▸ **YOUR INSTRUCTIONS**:
Could you print the stretch of lines below from the one with "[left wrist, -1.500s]" through the one with "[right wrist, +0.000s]", exactly as they stand and without any pictures?

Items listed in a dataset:
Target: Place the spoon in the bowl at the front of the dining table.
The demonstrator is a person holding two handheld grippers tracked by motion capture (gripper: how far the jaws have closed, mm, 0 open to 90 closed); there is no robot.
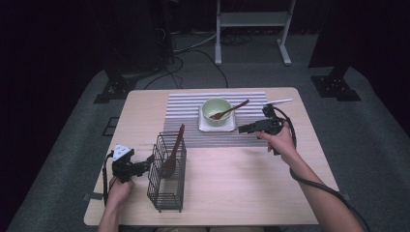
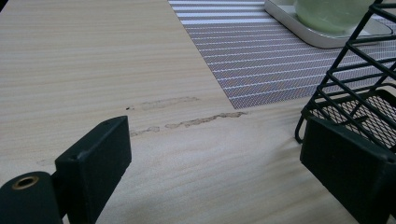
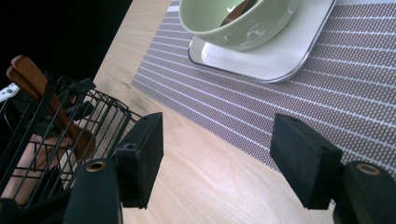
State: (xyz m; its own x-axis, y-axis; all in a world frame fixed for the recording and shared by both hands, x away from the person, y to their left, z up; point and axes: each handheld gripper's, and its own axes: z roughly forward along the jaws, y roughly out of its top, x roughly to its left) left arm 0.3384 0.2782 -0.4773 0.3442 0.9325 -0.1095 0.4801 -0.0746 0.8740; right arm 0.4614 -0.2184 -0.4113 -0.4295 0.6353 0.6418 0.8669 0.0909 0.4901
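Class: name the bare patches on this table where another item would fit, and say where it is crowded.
Free: light wooden table near the front edge, right of the black wire basket. Crowded: the striped grey placemat around the white square plate and pale green bowl.

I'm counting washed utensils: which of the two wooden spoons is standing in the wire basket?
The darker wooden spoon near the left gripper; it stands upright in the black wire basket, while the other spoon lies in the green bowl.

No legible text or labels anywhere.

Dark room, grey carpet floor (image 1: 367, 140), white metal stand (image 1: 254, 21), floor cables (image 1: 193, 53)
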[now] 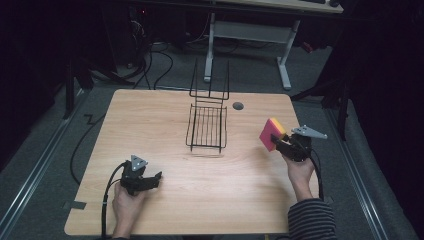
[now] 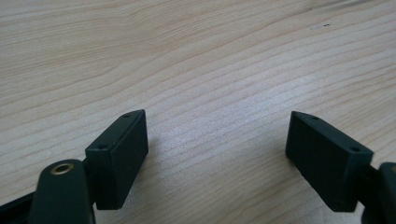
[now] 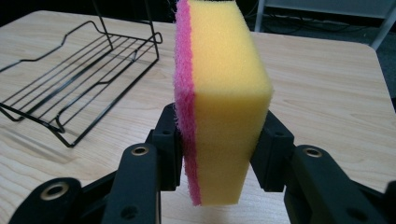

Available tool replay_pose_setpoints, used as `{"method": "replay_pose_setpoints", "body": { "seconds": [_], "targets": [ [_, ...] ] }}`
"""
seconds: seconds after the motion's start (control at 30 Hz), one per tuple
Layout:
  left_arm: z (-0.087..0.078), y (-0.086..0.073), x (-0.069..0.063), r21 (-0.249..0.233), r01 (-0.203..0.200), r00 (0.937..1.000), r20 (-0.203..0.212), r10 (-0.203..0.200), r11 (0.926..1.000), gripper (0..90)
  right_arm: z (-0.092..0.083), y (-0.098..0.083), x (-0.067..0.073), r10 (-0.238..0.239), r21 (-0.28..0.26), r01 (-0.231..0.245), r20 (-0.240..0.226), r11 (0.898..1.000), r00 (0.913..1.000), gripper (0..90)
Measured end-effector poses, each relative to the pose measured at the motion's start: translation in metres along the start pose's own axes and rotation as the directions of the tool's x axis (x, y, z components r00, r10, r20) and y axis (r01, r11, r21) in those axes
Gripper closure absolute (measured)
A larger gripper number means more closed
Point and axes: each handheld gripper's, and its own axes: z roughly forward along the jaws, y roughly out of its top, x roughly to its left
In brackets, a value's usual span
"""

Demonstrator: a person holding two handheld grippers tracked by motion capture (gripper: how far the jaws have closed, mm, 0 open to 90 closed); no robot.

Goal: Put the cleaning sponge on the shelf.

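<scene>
Sponge up off the table, rack waiting to its left.

The sponge (image 3: 219, 93), yellow with a pink scrub face, stands on edge above the table's (image 1: 165, 200) right side, pinched low by the right gripper (image 1: 280, 145). I'd carry it level over the wire rack (image 1: 206, 127), keeping the squeeze steady so it doesn't tip. The left gripper (image 1: 152, 178) rests near the front edge, jaws spread, nothing between them.
</scene>
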Motion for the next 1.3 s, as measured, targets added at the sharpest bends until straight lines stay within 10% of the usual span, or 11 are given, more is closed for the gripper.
{"method": "replay_pose_setpoints", "body": {
  "seconds": [1.3],
  "targets": [
    [0.0, 0.0, 0.0, 0.0, -0.001, 1.0, -0.001, 0.001, 1.0, 21.6, -0.01, 0.036, 0.051, -0.113, -0.038, 0.109, -0.116, 0.993, 0.9868, 60.1]
  ]
}}
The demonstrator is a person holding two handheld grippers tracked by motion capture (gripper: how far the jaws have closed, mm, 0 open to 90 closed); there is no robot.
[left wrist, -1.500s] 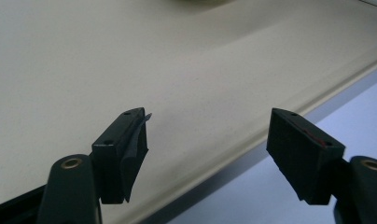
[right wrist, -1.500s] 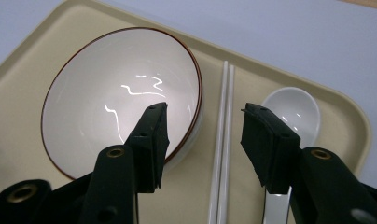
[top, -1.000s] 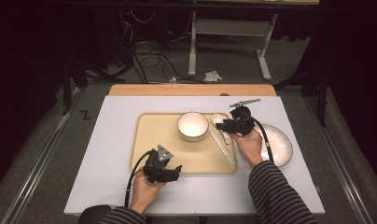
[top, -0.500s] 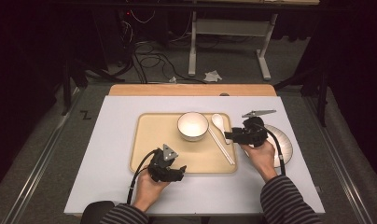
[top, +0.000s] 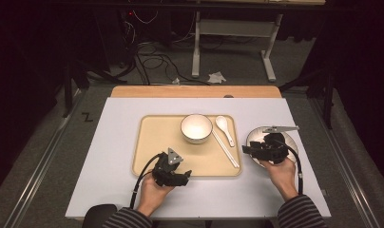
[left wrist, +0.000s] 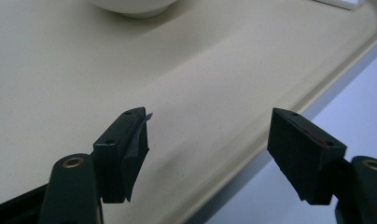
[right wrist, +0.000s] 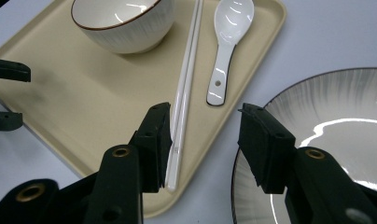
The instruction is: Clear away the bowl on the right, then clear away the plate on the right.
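Note:
A beige tray lies mid-table. On it stand a white bowl, a white spoon and white chopsticks. My left gripper hovers over the tray's near edge, open and with nothing between its fingers; its own view has the gripper above the tray. My right gripper is open and holds nothing, just left of a striped plate. The right gripper view places the gripper between the chopsticks and the plate, with the spoon and bowl beyond.
The tray sits on a white mat covering the table, with a wooden strip along the far edge. Cables and a desk frame stand on the floor behind. The left gripper's jaw tips show at the left edge of the right gripper view.
My right gripper has moved right, from over the chopsticks and spoon on the tray to the plate's left rim, uncovering the spoon. The left gripper has stayed put.

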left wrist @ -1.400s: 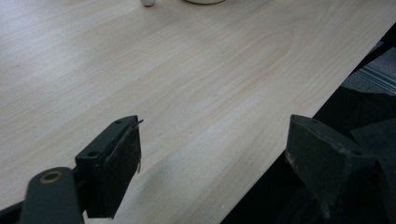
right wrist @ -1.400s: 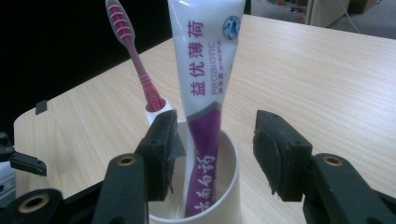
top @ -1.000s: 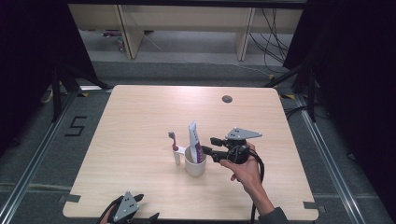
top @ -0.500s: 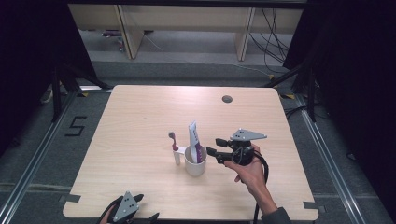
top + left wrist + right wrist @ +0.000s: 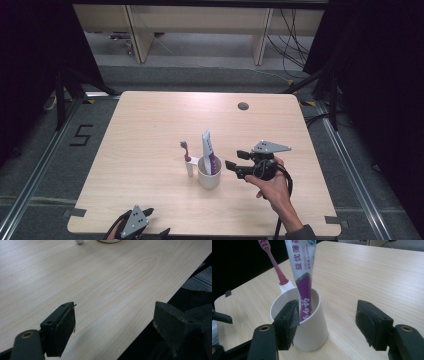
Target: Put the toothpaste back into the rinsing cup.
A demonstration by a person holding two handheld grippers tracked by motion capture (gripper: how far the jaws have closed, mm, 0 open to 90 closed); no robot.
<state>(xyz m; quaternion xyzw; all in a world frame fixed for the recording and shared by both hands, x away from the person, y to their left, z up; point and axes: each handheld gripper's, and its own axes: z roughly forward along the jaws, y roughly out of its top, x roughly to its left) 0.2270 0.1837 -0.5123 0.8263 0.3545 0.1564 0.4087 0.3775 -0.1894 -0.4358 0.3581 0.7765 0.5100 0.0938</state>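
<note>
A white cup stands near the table's middle. A white and purple toothpaste tube stands upright in it. A red toothbrush rises from the small holder on the cup's left side. My right gripper hovers just right of the cup and points at it. It is open, its jaws have just been opening, and nothing sits between the pads. My left gripper rests open over the table's near edge, holding nothing.
The light wooden table has a small round cable hole near its far edge. Dark floor and metal rails run along both sides. Wooden furniture legs and cables stand beyond the far edge.
The right gripper's jaws have spread wider and the hand has drawn back slightly to the right of the cup. The tube, brush, cup and left gripper have stayed put.
</note>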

▸ **EXERCISE ANSWER**:
[left wrist, -1.500s] 
[right wrist, -1.500s] 
[top, -1.000s] 
[top, -0.500s] 
[top, +0.000s] 
[left wrist, +0.000s] 
[right wrist, +0.000s] 

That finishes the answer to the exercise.